なんのこっちゃと思いますが、アニメの評価基準がラノベを観る基準と同化しちゃっていると言う事です。
コイツの設定がどうだとか、この作品のシナリオがどうだとか、複線がどうのとか、なぜこのキャラはこう言う行動を取ったのかとか、話の流れが面白いとか…解かりやすいところではそんなところです。
ちょっと昨日、知り合いの勧めで良い黒髪ロングが居るからと言う事で京極夏彦原作の魍魎の匣のアニメ版を観ました。
確かにこの作品は世界観や設定や黒髪ロングのお姉ちゃんには素晴らしいものがあります。
だけど我としては何かが物足りなかった。
話がつまらない訳ではなく、京極さんの腕が良くないと言うのも違う。
なにが原因かと言ったらこのアニメ作品が京極夏彦の魍魎の匣をアニメで再現しようとして再現は出来ているんだけどそこから先が無いからだと思う。
例えば、アニメではなく実写で例えると解かりやすい。
小説では例えばそのキャラがご飯を食べて咳き込むと書かれていたとしよう。
実写なら役者が同じようにご飯を食べて咳き込んでしまったりする訳だがその時、表情や細かな仕草をしても良いか悪いかは役者の演技力に左右されるでしょう。
アニメにも同じ事が言えると思う。
声に関しては声優さんがやっているが、声じゃない部分の演技力が京極さんの魍魎の匣には感じられなかった。
どこかのシーンで、糸を結ぶシーンとかがあったが、そう言うシーンの時こそ、一見無駄に思える局部のカットインだとか糸を噛み切るときの細やかな仕草とかそう言うものがアニメでは物を言うのに、ただその仕草をしただけで細やかな部分まで表現されていない。

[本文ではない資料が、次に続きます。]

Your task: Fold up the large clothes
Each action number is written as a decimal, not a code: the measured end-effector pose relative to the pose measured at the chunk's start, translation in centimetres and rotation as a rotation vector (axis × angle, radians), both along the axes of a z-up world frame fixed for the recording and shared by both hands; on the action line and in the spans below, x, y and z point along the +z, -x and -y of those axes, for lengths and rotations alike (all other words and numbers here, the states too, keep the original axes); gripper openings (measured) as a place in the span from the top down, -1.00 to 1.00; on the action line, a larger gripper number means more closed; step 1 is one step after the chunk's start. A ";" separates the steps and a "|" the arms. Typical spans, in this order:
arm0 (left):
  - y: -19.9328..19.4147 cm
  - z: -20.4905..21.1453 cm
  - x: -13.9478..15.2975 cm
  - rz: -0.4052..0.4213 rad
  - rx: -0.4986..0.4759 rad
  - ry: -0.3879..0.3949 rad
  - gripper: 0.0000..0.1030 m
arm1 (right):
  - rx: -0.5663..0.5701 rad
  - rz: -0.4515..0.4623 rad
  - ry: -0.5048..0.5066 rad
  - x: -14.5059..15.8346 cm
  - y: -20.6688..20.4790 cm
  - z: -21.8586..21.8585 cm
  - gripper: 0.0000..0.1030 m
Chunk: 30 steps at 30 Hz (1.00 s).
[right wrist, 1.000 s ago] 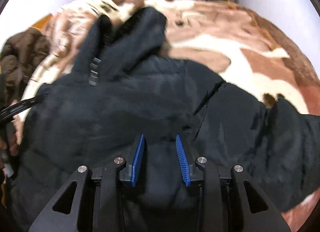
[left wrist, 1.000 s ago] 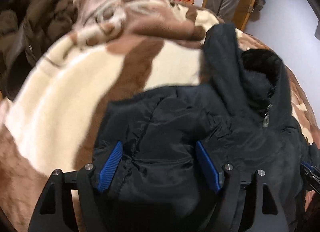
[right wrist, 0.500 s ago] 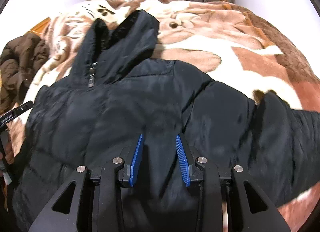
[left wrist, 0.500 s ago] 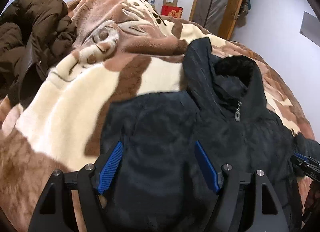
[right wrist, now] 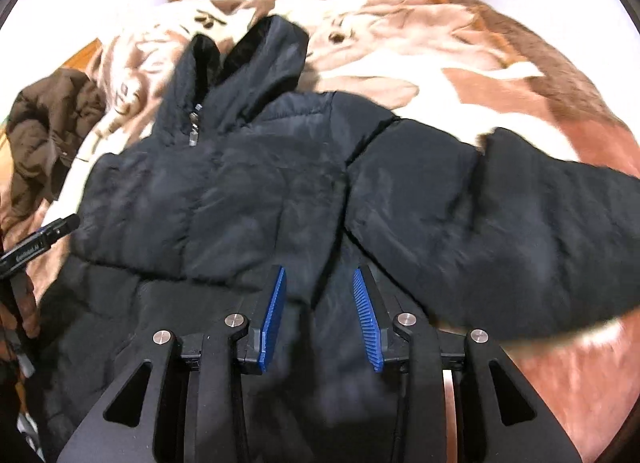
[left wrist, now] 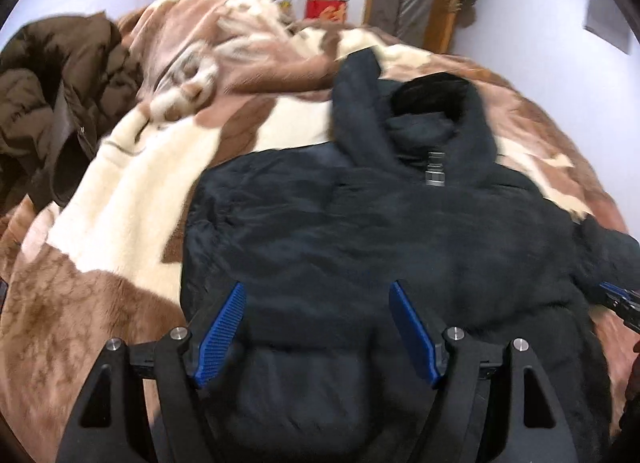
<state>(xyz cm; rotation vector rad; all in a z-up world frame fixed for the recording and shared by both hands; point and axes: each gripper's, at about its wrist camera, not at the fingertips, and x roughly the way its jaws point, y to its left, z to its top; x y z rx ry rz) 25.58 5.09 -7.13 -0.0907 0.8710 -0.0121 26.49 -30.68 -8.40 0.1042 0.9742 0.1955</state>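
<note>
Left tool (left wrist: 316, 325) spread wide and released above black puffer jacket (left wrist: 360, 247), right tool (right wrist: 318, 313) jaws just widening, clamping nothing, jacket hem beneath, sleeve (right wrist: 500, 223) sprawled rightward, hood (right wrist: 256, 63) beyond, bare blanket (left wrist: 132, 191) left, brown coat (left wrist: 52, 99) far-left.

The black jacket (right wrist: 280, 191) is quilted cloth with a faint sheen. Under it, the blanket (left wrist: 132, 199) is fluffy plush.
</note>
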 end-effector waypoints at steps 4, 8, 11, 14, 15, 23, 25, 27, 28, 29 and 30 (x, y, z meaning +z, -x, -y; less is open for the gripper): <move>5.0 2.9 2.6 0.033 -0.056 0.029 -0.49 | -0.017 0.027 -0.037 2.1 5.3 1.3 0.11; 9.6 5.5 4.3 0.024 -0.084 0.093 -0.49 | -0.042 0.031 -0.055 3.8 9.8 2.3 0.11; 12.4 6.8 5.1 0.025 -0.090 0.126 -0.49 | -0.049 0.041 -0.062 4.9 13.3 2.8 0.11; 14.4 8.0 5.6 0.022 -0.103 0.132 -0.49 | -0.053 0.051 -0.059 5.6 15.4 3.2 0.11; 14.9 8.4 5.8 0.023 -0.107 0.132 -0.49 | -0.055 0.054 -0.059 5.7 15.9 3.5 0.11; 14.9 9.5 6.9 0.047 -0.106 0.096 -0.49 | -0.140 0.065 -0.088 6.0 16.4 6.9 0.11; 14.2 9.7 6.8 0.049 -0.113 0.078 -0.49 | -0.165 0.066 -0.095 5.8 15.8 8.0 0.09; 13.3 10.0 6.7 0.048 -0.119 0.067 -0.49 | -0.195 0.061 -0.105 5.4 15.1 9.2 -0.06; 12.6 10.1 6.5 0.047 -0.122 0.062 -0.49 | -0.210 0.059 -0.109 5.1 14.6 9.9 -0.16; 12.1 10.2 6.4 0.045 -0.123 0.056 -0.49 | -0.226 0.056 -0.111 4.9 14.1 10.6 -0.16; 11.4 10.3 6.2 0.043 -0.123 0.048 -0.49 | -0.244 0.051 -0.116 4.6 13.6 11.4 -0.16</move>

小説やラノベだったらシナリオにもキャラクター設定にも関わらないのでそう言う部分は書かれていないだろう。
今期の地獄少女はとりあえず保留としておいて、第一期第二期の地獄少女が評価された理由ってシナリオよりもそう言うアニメとしての独特の要素を前面に取り入れていたからだと思う。
あくまで、これはアニメでしか出来ない表現の一例であって他にも音楽との融和製だとか声優の細かな演技だとか様々な要素もある。

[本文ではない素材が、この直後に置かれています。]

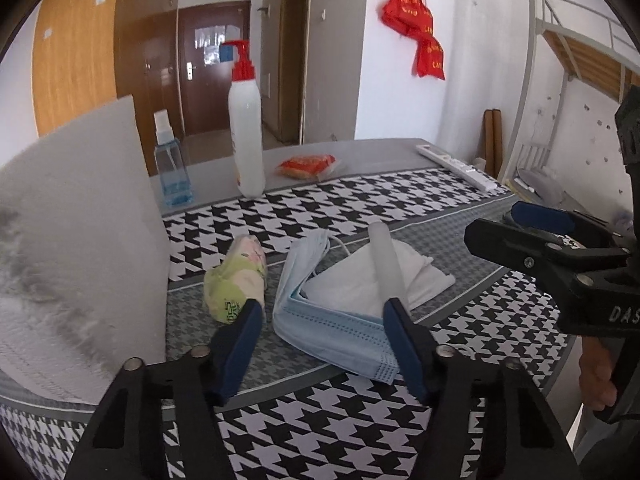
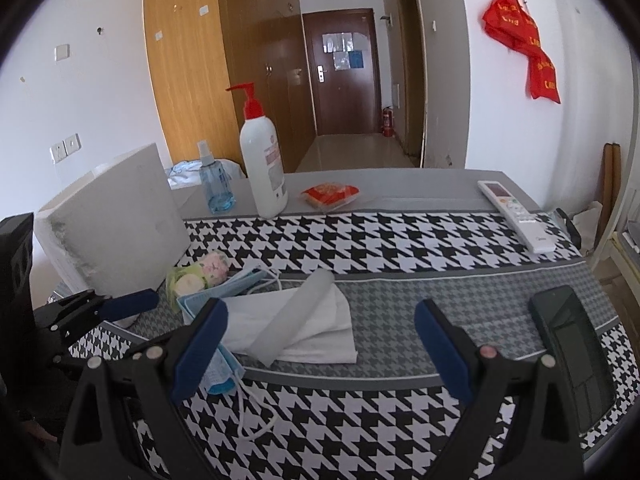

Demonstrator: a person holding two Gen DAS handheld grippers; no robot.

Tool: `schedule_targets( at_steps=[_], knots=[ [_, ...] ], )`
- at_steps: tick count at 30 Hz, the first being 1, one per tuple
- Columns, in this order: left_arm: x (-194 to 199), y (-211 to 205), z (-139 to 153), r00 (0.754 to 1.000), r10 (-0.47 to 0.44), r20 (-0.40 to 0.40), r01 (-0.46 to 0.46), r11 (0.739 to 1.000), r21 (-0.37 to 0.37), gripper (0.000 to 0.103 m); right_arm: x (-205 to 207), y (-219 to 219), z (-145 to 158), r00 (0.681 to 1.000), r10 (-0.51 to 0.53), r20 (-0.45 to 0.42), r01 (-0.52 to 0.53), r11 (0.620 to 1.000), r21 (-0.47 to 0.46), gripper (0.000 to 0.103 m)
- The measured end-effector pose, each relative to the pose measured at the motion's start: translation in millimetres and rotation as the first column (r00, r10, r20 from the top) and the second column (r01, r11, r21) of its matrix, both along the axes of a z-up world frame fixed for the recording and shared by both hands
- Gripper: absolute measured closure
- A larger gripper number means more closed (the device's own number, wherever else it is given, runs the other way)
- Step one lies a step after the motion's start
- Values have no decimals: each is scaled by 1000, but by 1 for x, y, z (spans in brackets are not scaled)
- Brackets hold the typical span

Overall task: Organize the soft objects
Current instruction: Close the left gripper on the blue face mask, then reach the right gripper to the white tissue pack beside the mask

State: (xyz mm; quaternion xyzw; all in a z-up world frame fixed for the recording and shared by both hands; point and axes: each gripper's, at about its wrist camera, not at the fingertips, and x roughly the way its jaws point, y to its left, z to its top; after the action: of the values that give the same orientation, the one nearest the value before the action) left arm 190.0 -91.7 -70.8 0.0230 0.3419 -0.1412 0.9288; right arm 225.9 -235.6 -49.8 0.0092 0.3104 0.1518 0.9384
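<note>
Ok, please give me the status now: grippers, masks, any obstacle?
Left gripper open, right gripper open, both empty. Blue masks untouched under white cloth. Translucent tube lies on cloth.

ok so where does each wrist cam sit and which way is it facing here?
Left wrist: on the left gripper, low over the houndstooth tablecloth, facing the blue face masks and tissue pack; own open fingers show, plus the right gripper and a hand at right.
Right wrist: on the right gripper, facing the folded white cloth and the phone; own open fingers show, left gripper at left.
Shared: masks, pump bottle, spray bottle, remote control.
</note>
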Motion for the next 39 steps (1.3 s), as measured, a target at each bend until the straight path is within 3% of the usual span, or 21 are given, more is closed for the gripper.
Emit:
schedule_targets(
  at_steps=[10, 18, 23, 28, 39],
  knots=[
    [15, 0, -8, 999, 23, -23, -22, 999, 23, 47, 13, 6, -7, 999, 15, -34, -16, 1000, -12, 7],
    [26, 1, -18, 997, 15, -79, -14, 1000, 16, 58, 20, 11, -12, 998, 29, -64, -30, 999, -20, 7],
    [28, 6, -20, 995, 22, -95, -23, 1000, -7, 72, 26, 16, -18, 995, 35, -97, -38, 999, -27, 7],
    [29, 10, -21, 995, 20, -97, -22, 999, -26, 76, 31, 24, -22, 992, 41, -120, -46, 998, -43, 7],
    [23, 14, -17, 997, 14, -74, -19, 998, -56, 77, 44, 36, -35, 977, 68, -200, -76, 997, -31, 32]
  ],
)
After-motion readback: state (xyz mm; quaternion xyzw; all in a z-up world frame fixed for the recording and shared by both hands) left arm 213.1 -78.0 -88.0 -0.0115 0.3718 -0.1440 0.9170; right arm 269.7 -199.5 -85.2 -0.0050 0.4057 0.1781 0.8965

最近ネットで見かけるアニメ評論にはそこの所をちゃんと観れる人が少ない気がする。
そう言う人はアニメを評論するのではなく、ラノベを評論する方に向いているのではないか。
では、なぜそのようにラノベ基準のアニメ評論が多くなってきたのか。考えてみた。
アニメを観る視聴者でも最もアニメ的にスキルが一番下の人がアニメを評論する傾向にある。
絵や音楽が出来る人が良いアニメ作品に出会ったとしよう。
その人達がそのアニメを評価するさい、どうするかと言ったらもちろん評論する事もあるだろうが、それよりもその作品のキャラを描いたり、楽器でその作品の曲を演奏しようとしてその作品は面白かった。自分は好きです。と伝えようとする。そう言うスキルを持った人たちの視点はノンスキルの人達の視点よりも同じクリエイティブな視点から作品を見れるのだが、評論するならその作品の絵や音楽を表現したほうが良いと言う人達が多いから、必然的にアニメ評論はノンスキル、もしくは小説スキルを持つ人だけが書いている事が多いのではないかと分析する。
そうなると小説的な視点でしかアニメを語れない人が増えるのかなと思う。
もちろん、小説的視点でアニメを評論することは悪い事ではないが、アニメをアニメとして観れない人がアニメを小説として評価されてしまうのは何かとても残念な気がします。